EXERCISE:
The required output is a copy of each line in the material below that includes "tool".

BEGIN DATA PROVIDED

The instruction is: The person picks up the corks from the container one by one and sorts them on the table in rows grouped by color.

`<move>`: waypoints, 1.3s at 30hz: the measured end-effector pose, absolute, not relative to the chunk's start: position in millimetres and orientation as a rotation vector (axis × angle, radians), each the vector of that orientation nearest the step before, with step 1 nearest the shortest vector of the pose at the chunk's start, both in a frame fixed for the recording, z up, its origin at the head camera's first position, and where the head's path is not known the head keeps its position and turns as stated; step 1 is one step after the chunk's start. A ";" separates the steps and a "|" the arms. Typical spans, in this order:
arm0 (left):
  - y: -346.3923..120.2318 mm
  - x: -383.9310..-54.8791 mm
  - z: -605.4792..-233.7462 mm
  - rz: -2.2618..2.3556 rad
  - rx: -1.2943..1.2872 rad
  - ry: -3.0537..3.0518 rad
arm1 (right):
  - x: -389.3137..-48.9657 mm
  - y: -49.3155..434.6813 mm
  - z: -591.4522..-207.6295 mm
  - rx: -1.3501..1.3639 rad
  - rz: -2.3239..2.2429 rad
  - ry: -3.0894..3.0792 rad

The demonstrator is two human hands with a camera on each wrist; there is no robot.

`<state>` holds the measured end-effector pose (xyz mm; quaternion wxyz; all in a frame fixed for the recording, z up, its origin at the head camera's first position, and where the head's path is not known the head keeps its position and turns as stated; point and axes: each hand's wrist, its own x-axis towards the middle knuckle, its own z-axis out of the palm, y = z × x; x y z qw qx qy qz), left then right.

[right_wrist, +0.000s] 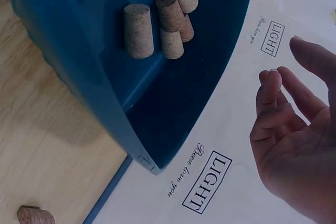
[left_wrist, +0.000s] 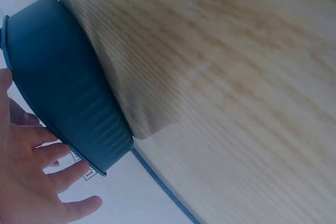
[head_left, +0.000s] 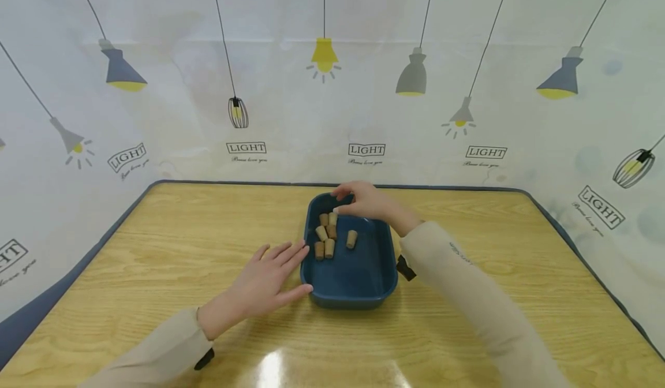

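A deep blue rectangular tray (head_left: pixel 358 278) stands on the table. Several tapered corks (head_left: pixel 329 248) are bunched along its left side, light and darker brown ones paired. One lone cork (head_left: pixel 351 239) stands apart to their right. My left hand (head_left: pixel 267 278), fingers straight and spread, touches the tray's left rim; the left wrist view shows those fingertips along the tray's outer edge. Over the tray's far end hovers my right hand (head_left: pixel 361 200), just above the farthest corks. In the right wrist view its fingers (right_wrist: pixel 270 90) are loosely bent, thumb apart, with nothing between them.
Another cork (right_wrist: pixel 35 215) lies on the table outside the tray, in the right wrist view. The wooden table (head_left: pixel 182 232) ends at a dark edge, with a lamp-printed white backdrop (head_left: pixel 291 88) behind it and at both sides. Black straps sit at both wrists.
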<state>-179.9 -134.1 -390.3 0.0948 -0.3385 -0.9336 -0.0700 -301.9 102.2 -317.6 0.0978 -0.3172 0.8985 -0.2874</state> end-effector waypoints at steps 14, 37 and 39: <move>-134.3 -180.3 -390.3 -0.201 -1.006 -2.773 | -311.4 94.1 -326.9 -0.815 -0.781 2.628; -134.2 -179.9 -389.6 -0.205 -1.006 -2.774 | -315.9 79.6 -357.2 -0.592 -0.663 2.585; -134.2 -179.8 -389.6 -0.206 -1.008 -2.774 | -316.2 80.2 -359.5 -0.570 -0.656 2.586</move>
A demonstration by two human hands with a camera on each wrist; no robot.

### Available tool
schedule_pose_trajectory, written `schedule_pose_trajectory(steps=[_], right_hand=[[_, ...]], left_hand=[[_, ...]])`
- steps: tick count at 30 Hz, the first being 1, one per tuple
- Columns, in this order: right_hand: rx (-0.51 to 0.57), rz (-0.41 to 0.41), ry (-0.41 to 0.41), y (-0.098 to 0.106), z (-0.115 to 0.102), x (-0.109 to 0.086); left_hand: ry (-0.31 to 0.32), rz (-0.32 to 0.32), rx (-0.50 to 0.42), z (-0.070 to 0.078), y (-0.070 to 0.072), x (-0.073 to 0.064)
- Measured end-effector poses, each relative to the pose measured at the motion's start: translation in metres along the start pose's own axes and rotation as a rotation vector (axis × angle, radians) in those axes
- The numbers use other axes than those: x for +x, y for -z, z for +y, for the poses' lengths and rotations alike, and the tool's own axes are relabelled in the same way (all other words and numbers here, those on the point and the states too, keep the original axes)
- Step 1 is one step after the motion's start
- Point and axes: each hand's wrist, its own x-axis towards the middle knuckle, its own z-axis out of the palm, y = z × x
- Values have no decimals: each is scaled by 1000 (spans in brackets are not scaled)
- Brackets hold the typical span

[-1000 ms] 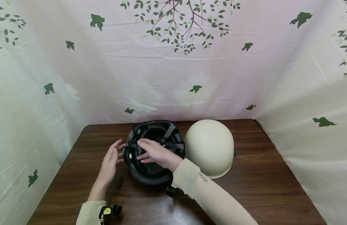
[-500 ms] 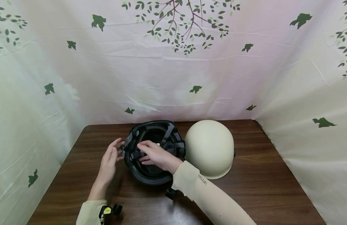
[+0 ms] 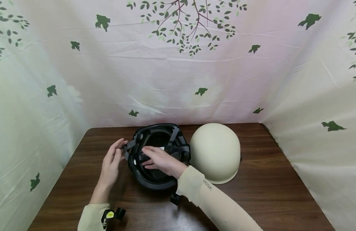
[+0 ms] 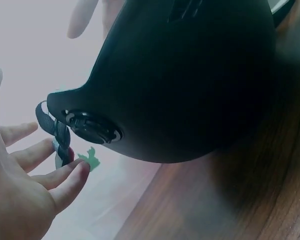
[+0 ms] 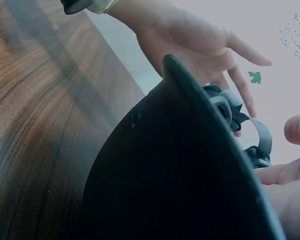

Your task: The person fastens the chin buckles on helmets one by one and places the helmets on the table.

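Note:
A black helmet [image 3: 155, 184] lies upside down on the table, its padding and straps showing. My left hand [image 3: 111, 163] is at its left rim, fingers mostly straight and spread. Those fingers [image 4: 37, 156] touch a dark chin strap [image 4: 60, 135] folded outward over the rim, beside a round side fitting [image 4: 94, 127]. My right hand [image 3: 163, 160] reaches into the helmet opening with thumb and fingers apart. In the right wrist view, a finger of it lies right at a black buckle [image 5: 257, 157] on the looped strap. The helmet shell hides part of both hands there.
A cream helmet [image 3: 215, 152] stands dome up, close against the black one's right side. Behind the brown wooden table [image 3: 253, 199] hangs a white curtain [image 3: 166, 80] with green leaf and bird prints. A small black device [image 3: 119, 214] is on the left wrist.
My left hand has shifted slightly up, and the left strap now lies outward over the rim. My right hand has lowered a little and stays inside the black helmet.

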Motion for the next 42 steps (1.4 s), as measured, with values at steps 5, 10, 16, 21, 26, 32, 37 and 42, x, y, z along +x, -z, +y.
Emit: schedule_pose_trajectory(steps=[5, 10, 16, 21, 26, 32, 37, 42], right_hand=[[3, 9, 14, 0, 0, -1], [-11, 34, 39, 2, 0, -3], [-98, 57, 118, 8, 0, -9], [-133, 86, 162, 14, -1, -16], [-138, 121, 234, 20, -3, -22], [-165, 167, 311, 25, -6, -31], [-182, 187, 348, 26, -8, -40], [-192, 205, 375, 28, -9, -46]], left_hand=[[-26, 4, -8, 2, -1, 1], [-63, 38, 4, 4, -3, 1], [-102, 90, 40, 8, -6, 4], [-192, 141, 17, 9, -10, 9], [-248, 186, 45, 10, -15, 13], [-219, 212, 58, 11, -20, 18], [-218, 216, 75, 12, -23, 21], [-212, 199, 102, 10, -24, 25]])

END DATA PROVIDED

EXPECTED ANSWER:
### Available tool
- The numbers use other axes than those: x for +x, y for -z, z for +y, for the poses' lengths and rotations alike, and the tool's own axes are relabelled in the same way (all other words and numbers here, those on the point and the states too, keep the original axes)

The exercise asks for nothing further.